What is an Arbitration Clause?
The arbitration clause is one that is contained in a contract and that submits disputes that arise after the conclusion of the agreement to the knowledge of an arbitrator.
In general these clauses are contained in commercial contracts of certain economic relevance, but in a generic way we find it in international contracts, that is to say in those agreements in which the parties are domiciled in different States and, therefore, subject to different legislations.
The fact of being subject to different legislations, plus the complexity inherent to the contract, makes it recommendable that any controversy in this regard be known by an arbitrator judge appointed by the parties or by a special procedure contained in the aforementioned clause.
Unfortunately, in our professional practice we are faced with knowing situations that are not entirely satisfactory for those parties that have not weighed the importance of this clause. For example it is usual to find specimens signed by a single contractor. This does not necessarily imply that there has not been a contract since it was executed, but it will be very difficult for the arbitration jurisdiction provided in the document to resolve the conflict, because it does not count its choice in a document with the express acceptance of all parties interveners.
Likewise, we find arbitration clauses contained in contracts that have been entered into by all the parties involved and include their signatures in the documents, but which, due to ignorance, are generally subject to the arbitration jurisdiction imposed by the foreign contracting party.
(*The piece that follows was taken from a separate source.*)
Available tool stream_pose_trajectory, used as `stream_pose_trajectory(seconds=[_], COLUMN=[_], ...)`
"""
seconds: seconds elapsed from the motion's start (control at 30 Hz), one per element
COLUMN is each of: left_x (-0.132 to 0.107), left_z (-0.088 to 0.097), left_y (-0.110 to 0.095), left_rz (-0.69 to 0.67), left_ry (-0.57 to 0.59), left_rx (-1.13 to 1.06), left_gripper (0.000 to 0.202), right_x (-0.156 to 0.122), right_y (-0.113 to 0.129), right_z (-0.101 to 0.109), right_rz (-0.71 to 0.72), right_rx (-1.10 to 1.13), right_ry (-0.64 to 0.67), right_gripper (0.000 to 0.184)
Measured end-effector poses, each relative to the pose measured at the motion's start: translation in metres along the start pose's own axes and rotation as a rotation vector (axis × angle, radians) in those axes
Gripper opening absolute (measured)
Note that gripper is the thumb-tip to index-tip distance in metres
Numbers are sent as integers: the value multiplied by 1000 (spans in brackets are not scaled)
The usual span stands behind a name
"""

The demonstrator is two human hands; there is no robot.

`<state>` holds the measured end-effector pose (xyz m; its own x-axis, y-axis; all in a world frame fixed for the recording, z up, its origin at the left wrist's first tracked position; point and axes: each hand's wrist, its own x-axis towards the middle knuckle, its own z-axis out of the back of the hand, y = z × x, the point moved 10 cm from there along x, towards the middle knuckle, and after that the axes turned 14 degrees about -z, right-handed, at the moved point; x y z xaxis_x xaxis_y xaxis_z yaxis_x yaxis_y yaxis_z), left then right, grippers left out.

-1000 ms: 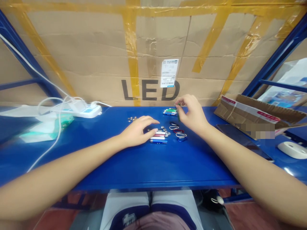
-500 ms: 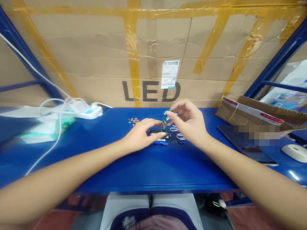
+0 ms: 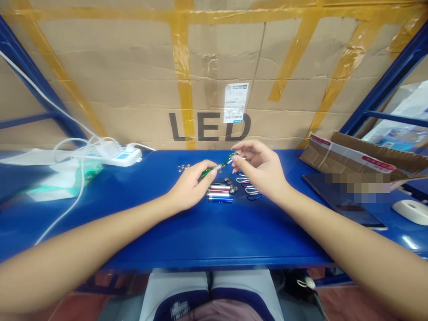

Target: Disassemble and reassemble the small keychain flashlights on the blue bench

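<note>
Between the thumb and fingers of my left hand (image 3: 189, 187) is a slim green flashlight-like tube (image 3: 207, 172) with a silver end, tilted up to the right. My right hand (image 3: 262, 167) pinches a green carabiner clip (image 3: 230, 158), which meets the tube's silver end. Below my hands lie several similar tubes, among them a red tube (image 3: 219, 191) and a blue tube (image 3: 220, 200). Small dark round pieces (image 3: 231, 183) sit at their right ends. Several carabiner clips (image 3: 254, 196) lie under my right hand. Small round metal pieces (image 3: 182, 168) are behind my left hand.
On the blue table (image 3: 200, 240) a white power strip (image 3: 127, 157) with cables stands at the left. A dark tablet (image 3: 337, 200), an open cardboard box (image 3: 347, 154) and a white mouse (image 3: 413, 211) are at the right. A large taped carton (image 3: 140, 89) forms the back.
The green tube has swung from upright to a slant, and my left hand has lifted and moved left with it. The tubes on the table are now uncovered. My right hand keeps the clip.
</note>
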<state>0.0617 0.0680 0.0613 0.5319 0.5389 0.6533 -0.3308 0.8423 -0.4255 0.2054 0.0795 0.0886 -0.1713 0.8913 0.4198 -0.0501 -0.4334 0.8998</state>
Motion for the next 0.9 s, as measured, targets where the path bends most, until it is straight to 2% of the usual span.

That acceptance by the local company is not an anodyne conflict come. In fact, on many occasions, the distance from the arbitral jurisdiction implies an increase in the amount of the process that is simply not economically feasible to litigate or is it for such excessive amounts that, in practice, most of the breaches go unpunished. The above can be saved taking into account that most of the time that arbitration jurisdiction, such as the International Chamber of Commerce, has offices on five continents, the asymmetry may have been corrected, submitting to a court of said jurisdiction geographically more near.
Then, it is not surprising that by asking the affected why they submitted to this or that law, which governs the contract. The answer is many times that they did not know the effect of submitting to said legislation and reasonably expected to have no conflicts with the other party. This attitude is reckless and can bring with it enormous damage. The ideal is to negotiate the application of an adequate fund law or in the event of being impossible to at least know, before the conclusion of the contract, what are the consequences of being subject to that legislation.
In short, the arbitration clause is one of the most important agreements of the contract and requires proper negotiation advised by experts in the field.